Homeowner upset about runoff, town and state say developer did everything by the book

WAXHAW, N.C. — Ray Cossart’s house is on a rolling piece of land. He worried about runoff but got even more concerned last September after the Town of Waxhaw approved plans for Blythe Mill Town Homes, which will include 120 units near Waxhaw Parkway.

The developer started clearing the land, which is just up the hill from Cossart’s property.

“There’s a waterfall that forms every time it rains,” he said. And he says not just water. “It’ll turn red with mud,” he added.

It runs into his creek like it’s supposed to, but so much so that he feels the creek has gotten deeper. “I used to be able to walk across the creek midway here. [Now] I can only walk across on either end,” he explained. “I’m not happy.”

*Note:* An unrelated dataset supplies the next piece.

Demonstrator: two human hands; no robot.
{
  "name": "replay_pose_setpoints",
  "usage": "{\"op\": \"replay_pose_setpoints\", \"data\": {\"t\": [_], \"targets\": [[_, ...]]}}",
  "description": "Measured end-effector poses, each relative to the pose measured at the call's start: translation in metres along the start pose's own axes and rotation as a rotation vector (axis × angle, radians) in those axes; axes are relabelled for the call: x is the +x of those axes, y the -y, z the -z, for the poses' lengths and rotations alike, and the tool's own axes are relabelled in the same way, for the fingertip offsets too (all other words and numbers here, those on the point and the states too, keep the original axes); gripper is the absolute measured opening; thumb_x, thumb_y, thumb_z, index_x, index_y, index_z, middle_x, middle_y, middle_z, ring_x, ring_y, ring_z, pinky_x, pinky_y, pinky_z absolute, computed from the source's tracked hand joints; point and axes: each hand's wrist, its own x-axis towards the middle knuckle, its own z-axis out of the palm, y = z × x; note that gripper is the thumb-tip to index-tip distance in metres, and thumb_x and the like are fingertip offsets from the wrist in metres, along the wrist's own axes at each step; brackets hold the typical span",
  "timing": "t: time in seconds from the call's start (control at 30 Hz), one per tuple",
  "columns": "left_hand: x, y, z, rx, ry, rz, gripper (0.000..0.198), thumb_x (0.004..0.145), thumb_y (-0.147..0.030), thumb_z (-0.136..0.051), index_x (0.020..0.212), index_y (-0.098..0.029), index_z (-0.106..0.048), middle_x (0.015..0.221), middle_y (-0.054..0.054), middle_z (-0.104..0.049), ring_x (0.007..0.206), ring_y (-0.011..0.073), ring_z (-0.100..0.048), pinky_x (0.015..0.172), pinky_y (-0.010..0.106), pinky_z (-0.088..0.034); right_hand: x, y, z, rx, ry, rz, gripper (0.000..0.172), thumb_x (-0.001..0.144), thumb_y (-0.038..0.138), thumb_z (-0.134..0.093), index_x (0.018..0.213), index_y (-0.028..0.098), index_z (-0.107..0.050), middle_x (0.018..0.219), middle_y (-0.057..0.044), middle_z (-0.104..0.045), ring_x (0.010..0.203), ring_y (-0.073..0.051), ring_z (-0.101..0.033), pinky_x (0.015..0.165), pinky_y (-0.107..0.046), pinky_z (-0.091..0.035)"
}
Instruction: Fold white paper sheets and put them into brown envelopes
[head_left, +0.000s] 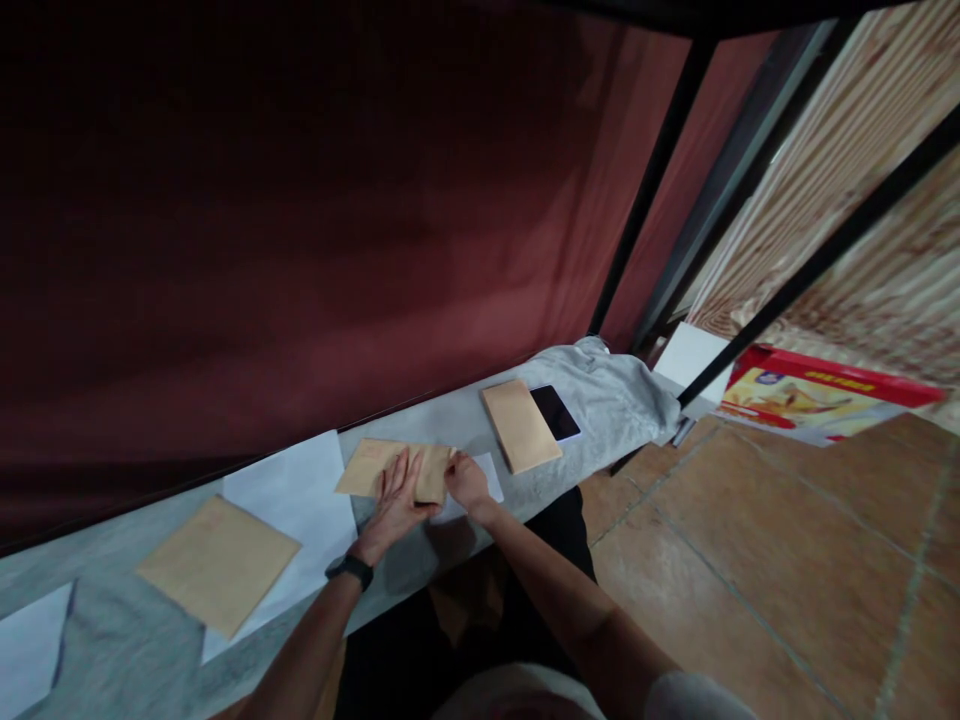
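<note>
A brown paper envelope (361,467) lies on the narrow cloth-covered bench in front of me. My left hand (400,500) rests flat on it with fingers stretched out. At the envelope's right end, my right hand (466,482) is closed, its fingers curled at the paper edge; how much they pinch is hard to see. A small white sheet of paper (491,475) lies partly under my right hand. Just to the right is a stack of brown envelopes (523,425), overlapping a dark-screened tablet (556,411).
Another brown envelope (220,562) lies on large white paper (289,490) at the left. More white paper (30,645) sits at the far left. Grey cloth (611,390) bunches at the bench's right end. Black metal posts (652,190) and a red-yellow box (817,395) stand right.
</note>
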Motion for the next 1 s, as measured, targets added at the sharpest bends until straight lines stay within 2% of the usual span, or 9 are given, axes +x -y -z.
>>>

The town told Action 9′s Jason Stoogenke that the developer followed the erosion rules, and it hadn’t “identified any … violations.” In fact, the state even checked it out in person and also told Stoogenke the company did everything right, and that “the measures were functioning as intended.”

It seemed like the issue was dead in the water until Cossart emailed Stoogenke recently, saying the developer “put up more erosion control after [Action 9] got involved.” More specifically, he says the builder installed more fencing.

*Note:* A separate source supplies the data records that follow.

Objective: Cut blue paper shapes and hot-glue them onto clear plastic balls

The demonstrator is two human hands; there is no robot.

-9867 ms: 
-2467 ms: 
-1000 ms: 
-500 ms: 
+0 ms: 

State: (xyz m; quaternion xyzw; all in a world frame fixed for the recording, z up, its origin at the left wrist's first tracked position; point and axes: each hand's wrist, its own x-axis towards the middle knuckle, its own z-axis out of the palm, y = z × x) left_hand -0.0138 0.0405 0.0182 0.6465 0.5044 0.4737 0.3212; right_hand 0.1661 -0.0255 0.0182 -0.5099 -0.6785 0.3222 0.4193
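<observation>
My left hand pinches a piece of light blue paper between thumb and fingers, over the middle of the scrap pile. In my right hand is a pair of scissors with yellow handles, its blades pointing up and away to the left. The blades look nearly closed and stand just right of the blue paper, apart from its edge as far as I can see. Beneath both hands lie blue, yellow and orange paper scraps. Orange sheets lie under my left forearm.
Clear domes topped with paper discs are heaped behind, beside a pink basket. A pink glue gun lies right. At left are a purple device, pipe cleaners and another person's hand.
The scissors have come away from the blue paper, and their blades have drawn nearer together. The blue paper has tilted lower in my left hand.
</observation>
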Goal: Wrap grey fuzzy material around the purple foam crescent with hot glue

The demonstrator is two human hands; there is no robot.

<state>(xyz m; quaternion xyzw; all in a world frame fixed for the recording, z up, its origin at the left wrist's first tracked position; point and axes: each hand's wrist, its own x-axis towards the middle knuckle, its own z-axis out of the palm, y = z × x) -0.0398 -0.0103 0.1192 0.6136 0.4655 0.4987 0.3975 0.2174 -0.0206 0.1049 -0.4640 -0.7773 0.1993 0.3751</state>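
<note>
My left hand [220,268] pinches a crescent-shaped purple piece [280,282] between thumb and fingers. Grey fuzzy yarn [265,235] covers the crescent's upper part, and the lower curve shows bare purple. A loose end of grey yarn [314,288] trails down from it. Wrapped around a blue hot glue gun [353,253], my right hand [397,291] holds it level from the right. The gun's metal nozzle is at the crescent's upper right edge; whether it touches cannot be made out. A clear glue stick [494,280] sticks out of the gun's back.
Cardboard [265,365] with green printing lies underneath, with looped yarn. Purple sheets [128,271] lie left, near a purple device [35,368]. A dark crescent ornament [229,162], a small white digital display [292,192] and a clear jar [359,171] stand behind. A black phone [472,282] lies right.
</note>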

Looking back, one problem was that the area received more rain than usual. According to Channel 9 meteorologists, the average rainfall for Waxhaw in December and January is typically around 3.5 inches (3.57 inches and 3.49 inches, respectively). However, this winter, it was 6.32 inches and 7.27 inches, respectively.

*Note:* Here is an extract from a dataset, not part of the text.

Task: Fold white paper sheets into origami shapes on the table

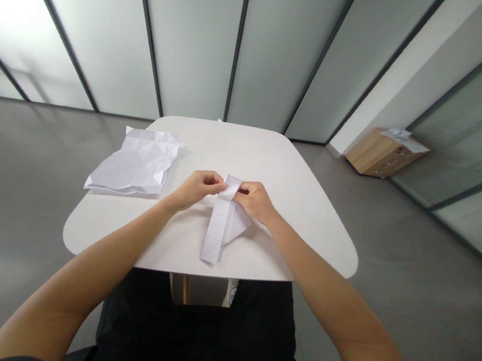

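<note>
A folded sheet of white paper (217, 225) is held just above the white table, its long narrow strip pointing toward me. A wider flap spreads out to the right beneath that strip. My left hand (201, 188) pinches the far left edge of the paper between thumb and fingers. On the opposite side, my right hand (256, 200) grips the paper's far right edge, with its fingers curled and partly hidden behind the fold. Both hands are close together near the paper's far end.
Several creased white sheets (136, 164) lie stacked at the left of the white table (305, 230). A wooden cabinet (382, 154) with papers on top stands by the wall at the right. Frosted glass panels (197, 38) rise beyond the table.
</note>
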Motion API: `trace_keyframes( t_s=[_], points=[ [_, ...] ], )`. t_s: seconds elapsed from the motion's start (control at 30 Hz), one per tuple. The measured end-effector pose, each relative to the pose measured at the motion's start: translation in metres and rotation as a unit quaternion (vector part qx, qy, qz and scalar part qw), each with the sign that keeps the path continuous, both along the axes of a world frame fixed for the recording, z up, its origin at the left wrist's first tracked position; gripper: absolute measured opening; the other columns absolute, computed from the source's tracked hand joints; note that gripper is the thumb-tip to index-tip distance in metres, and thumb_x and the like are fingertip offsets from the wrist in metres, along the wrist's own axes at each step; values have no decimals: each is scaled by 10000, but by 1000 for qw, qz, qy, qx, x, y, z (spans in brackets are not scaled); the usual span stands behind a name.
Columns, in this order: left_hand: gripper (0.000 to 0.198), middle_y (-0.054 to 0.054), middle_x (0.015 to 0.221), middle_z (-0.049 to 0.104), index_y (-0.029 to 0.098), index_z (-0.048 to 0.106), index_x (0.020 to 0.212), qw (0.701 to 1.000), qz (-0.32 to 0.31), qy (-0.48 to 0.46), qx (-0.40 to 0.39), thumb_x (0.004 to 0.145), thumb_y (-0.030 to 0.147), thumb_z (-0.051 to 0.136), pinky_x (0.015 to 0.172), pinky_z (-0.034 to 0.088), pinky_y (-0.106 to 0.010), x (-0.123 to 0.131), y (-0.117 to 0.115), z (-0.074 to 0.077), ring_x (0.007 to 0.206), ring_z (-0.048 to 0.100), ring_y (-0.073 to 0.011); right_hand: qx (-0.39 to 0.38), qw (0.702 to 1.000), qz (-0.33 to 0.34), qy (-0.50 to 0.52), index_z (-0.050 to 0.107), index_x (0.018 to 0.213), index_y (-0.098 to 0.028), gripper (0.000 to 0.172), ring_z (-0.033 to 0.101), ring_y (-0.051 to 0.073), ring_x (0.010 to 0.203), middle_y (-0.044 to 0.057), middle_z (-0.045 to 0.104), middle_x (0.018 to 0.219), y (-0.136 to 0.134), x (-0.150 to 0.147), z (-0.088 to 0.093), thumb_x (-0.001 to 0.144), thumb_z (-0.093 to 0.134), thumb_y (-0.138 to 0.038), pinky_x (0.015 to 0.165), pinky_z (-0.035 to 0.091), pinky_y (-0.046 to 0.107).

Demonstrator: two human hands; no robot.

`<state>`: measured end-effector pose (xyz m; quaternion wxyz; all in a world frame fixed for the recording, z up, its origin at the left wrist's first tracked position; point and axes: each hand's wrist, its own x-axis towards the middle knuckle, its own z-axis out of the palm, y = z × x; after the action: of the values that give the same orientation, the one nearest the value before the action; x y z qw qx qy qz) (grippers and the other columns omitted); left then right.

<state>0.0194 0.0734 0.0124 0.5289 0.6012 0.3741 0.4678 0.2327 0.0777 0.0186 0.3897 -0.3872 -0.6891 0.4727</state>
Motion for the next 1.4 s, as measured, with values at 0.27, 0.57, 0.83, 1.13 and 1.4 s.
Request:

In addition to more rain, the rain has been hitting at the same time in more powerful storms. “Fewer rain days, but bigger events,” Channel 9 Meteorologist Madi Bagget said, which can cause more runoff and damage.

The developer, Eastwood Homes, exchanged emails with Stoogenke but didn’t provide any official statement in time for this report. But, again, the town and state say the company did everything by the book.

So, what can you do when the ‘book’ may not be good enough?

- Take pictures or video of the issue without trespassing.

- Try to negotiate with the developer to take extra steps to deal with the problem.

- In theory, you can fight to get the rules changed, but that takes time and can be an uphill battle, unlike the runoff.